Announcements

#mackerelio

Understanding why the Linux loadavg rises every 7 hours

Mackerel team engineer id:itchyny here (Mackerel is a server monitoring service and mackerel-agent is a daemon program to collect and post server's metrics).

”When mackerel-agent is installed, the loadavg rises every 7 hours”

Recently, we’ve received several inquiries like the one above from multiple customers. So I tried it out for myself, and sure enough, this issue was reproduced. I installed mackerel-agent on EC2t2.micro, configured basic log and process monitoring, and left it for a few days.

f:id:mackerelio:20180611212106p:plain

Indeed, the loadavg rose approximately every 7 hours. I did not configure cron for this cycle and no processing was done even within mackerel-agent. However, the loadavg's peak value increased the more plugins were added.

This entry explains the cause of this phenomenon.
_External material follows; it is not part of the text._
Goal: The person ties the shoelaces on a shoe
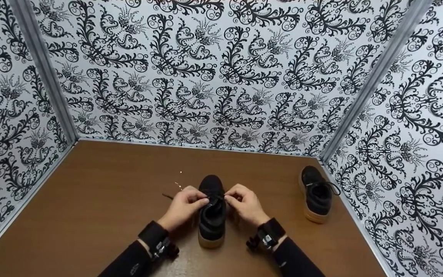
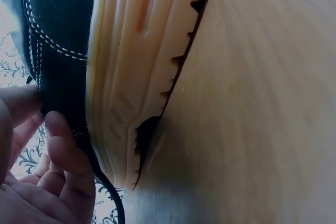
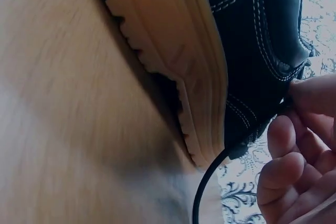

To understand the reasons why the loadavg rises, we first need to understand how the loadavg itself is calculated. So let’s first go over how Linux calculates loadavg.

The Linux loadavg is an exponential moving average value of the total number of “runnable” processes in the run queue and disk I/O waited (uninterruptible) processes. The following are statuses of the Linux process.

 % man ps | grep -A 10 "^PROCESS STATE"
PROCESS STATE CODES
       Here are the different values that the s, stat and state output specifiers (header "STAT" or "S") will display to describe the state of a process:

               D    uninterruptible sleep (usually IO)
               R    running or runnable (on run queue)
               S    interruptible sleep (waiting for an event to complete)
               T    stopped, either by a job control signal or because it is being traced
               W    paging (not valid since the 2.6.xx kernel)
               X    dead (should never be seen)
               Z    defunct ("zombie") process, terminated but not reaped by its parent

The loadavg is the value that represents the number of processes with the statuses R and D smoothed by the exponential weighted average.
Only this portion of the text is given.